My sister caught her in the kitchen primping. She really is a great cook. She and I are the only remaining chicken & dumplin’s cooks in the whole lot! No wonder too… it’s a messy affair, but again, the made with love thing prevails.
And speaking of love, one of our most favorite pasttimes since before I can really recall anything, has been our sitting around a person with a guitar or at a piano and singing, lifting our voices in harmony. I learned to sing the tenor part an octave above the men’s part from my Aunt Dody when I was a wee one.
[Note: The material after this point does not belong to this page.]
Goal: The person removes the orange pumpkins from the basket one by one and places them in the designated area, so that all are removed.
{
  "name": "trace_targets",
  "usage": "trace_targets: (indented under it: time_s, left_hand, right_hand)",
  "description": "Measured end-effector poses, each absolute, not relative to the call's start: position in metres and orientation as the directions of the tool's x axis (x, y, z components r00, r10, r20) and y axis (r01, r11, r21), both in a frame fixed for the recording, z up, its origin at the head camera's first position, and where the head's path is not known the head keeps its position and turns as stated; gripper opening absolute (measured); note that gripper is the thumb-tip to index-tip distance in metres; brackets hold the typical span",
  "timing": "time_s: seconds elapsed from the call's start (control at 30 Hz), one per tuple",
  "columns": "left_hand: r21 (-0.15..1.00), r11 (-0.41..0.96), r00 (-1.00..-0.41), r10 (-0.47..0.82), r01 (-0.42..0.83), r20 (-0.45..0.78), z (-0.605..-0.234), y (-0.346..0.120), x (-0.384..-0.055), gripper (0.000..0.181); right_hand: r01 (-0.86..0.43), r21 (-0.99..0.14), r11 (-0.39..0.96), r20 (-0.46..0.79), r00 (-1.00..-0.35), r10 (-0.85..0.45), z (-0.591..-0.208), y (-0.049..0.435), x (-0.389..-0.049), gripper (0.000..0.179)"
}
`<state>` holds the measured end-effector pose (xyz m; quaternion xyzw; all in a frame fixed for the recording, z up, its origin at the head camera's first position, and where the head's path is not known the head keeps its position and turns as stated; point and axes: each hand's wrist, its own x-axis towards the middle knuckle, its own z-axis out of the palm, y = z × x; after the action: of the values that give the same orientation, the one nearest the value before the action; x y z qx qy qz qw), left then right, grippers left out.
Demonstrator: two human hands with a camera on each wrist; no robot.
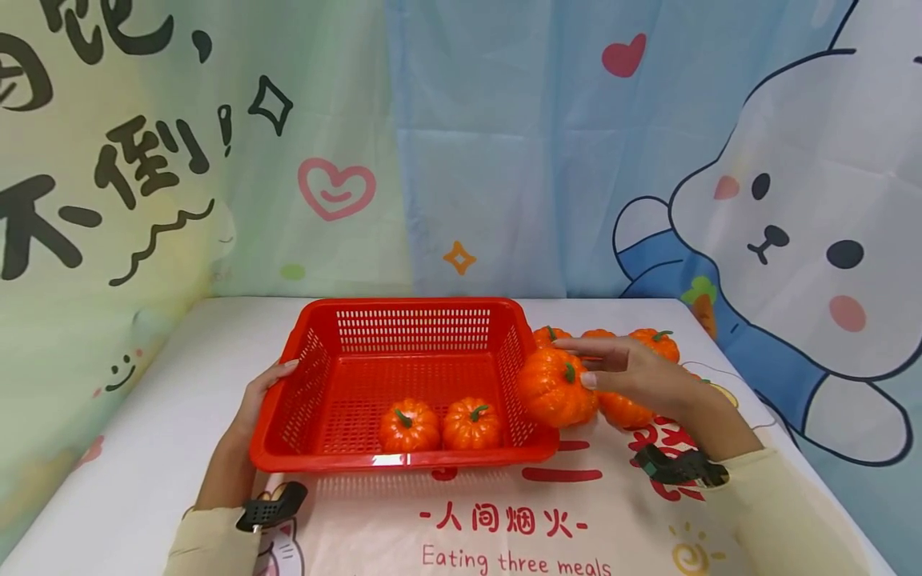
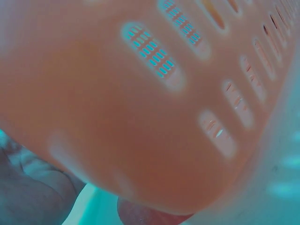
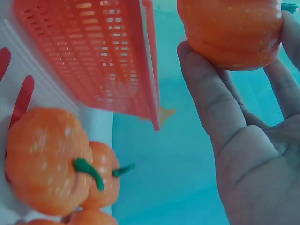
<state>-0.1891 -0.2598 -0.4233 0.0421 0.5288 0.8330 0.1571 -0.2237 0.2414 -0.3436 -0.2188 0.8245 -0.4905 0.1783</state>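
Note:
A red plastic basket (image 1: 324,462) with slotted walls stands on the table, tilted slightly toward me. Two small orange toy pumpkins (image 1: 409,426) with green stems lie inside, near its front wall. My left hand (image 1: 250,404) grips the left rim, its thumb on top; in the left wrist view the basket wall (image 2: 108,117) hides most of the hand. Beside the basket's right rim, my right hand (image 1: 637,372) holds another orange pumpkin (image 1: 549,388) between thumb and fingers. That pumpkin (image 3: 229,33) is up off the table in the right wrist view.
Several more pumpkins (image 1: 654,344) sit on the table to the right of the basket, partly behind my right hand. A printed mat (image 1: 504,544) covers the front of the white table (image 1: 166,384). A cartoon curtain (image 1: 475,160) hangs behind.

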Motion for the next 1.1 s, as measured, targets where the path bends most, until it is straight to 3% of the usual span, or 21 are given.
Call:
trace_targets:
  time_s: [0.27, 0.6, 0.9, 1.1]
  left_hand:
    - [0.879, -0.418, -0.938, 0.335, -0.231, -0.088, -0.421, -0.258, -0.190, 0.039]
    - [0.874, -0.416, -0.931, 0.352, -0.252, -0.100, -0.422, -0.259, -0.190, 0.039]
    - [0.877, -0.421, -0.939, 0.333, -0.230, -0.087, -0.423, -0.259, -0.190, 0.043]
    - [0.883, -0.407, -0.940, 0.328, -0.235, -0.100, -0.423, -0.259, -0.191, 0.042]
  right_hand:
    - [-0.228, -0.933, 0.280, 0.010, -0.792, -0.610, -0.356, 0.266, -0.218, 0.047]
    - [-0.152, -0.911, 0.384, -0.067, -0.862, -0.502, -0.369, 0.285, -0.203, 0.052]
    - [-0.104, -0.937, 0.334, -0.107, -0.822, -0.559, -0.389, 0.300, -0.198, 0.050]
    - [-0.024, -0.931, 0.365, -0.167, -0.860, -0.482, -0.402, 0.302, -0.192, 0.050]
Then learned alto & in school often got placed in II soprano section, as I could ‘hear’ the parts and stay on mine so easily. I love these times.
No, not all of our family is musical, but most are, or the ones who feel they aren’t, still enjoy hearing the sweet sounds. There’s more to the harmony than simple notes and chords. It’s something that makes us feel harmonious. Difficult to explain, but it’s as real as the air I breathe. Uncle Raymond plays guitar too. His little grandson watches intently. Aunt Imogene always sang harmony with her brother growing up.
No one is too old or too young to sing along, help choose the songs, and in general, feel a part of things. I’m so thankful for this heritage.
In the 1st pic here, my cousin Jackie
(playing guitar and is now pastor of the church my mom attended so long) has often said as we gather to pray blessing on the food and time together, “We should all be so thankful for the heritage of our parents and theirs. If any of us miss heaven for not making the right choices, shame on us, is all I can say.” He frets so about the ones who seem to have forsaken the values with which we were raised. We did have good examples, not just words. Never just telling you to do this or that. Examples. God, I appreciate it so.
Here are some more, Jackie, his sister Connie, her daughter, Andrea, in the middle of them and Uncle Gene (Jackie & Connie’s dad) holding Jackie’s grandbaby to the far right. In the last one of this set, their sweet harmony rising up as they sing a song written by Connie a few years ago.
I requested it.
Yup, we love to sing together. …sound pretty good too, if I do say so myself. 
I hope you’re not weary with my pics & ramblings, but my family has come to mean so very much to me over the years. Even as a young person, I realized we had a special family when compared to many others I’d seen. The love and consideration, the honesty & guidance, the sharing and support… it’s just not in all families. Maybe not even in most families.
Craktpot has been known to post ‘thankful lists’ and on top of any I’d start, would be this bunch I’ve shared with you today.
Thanks for letting me go on and I hope you all have good families & fond memories I’ll read about soon at your sites.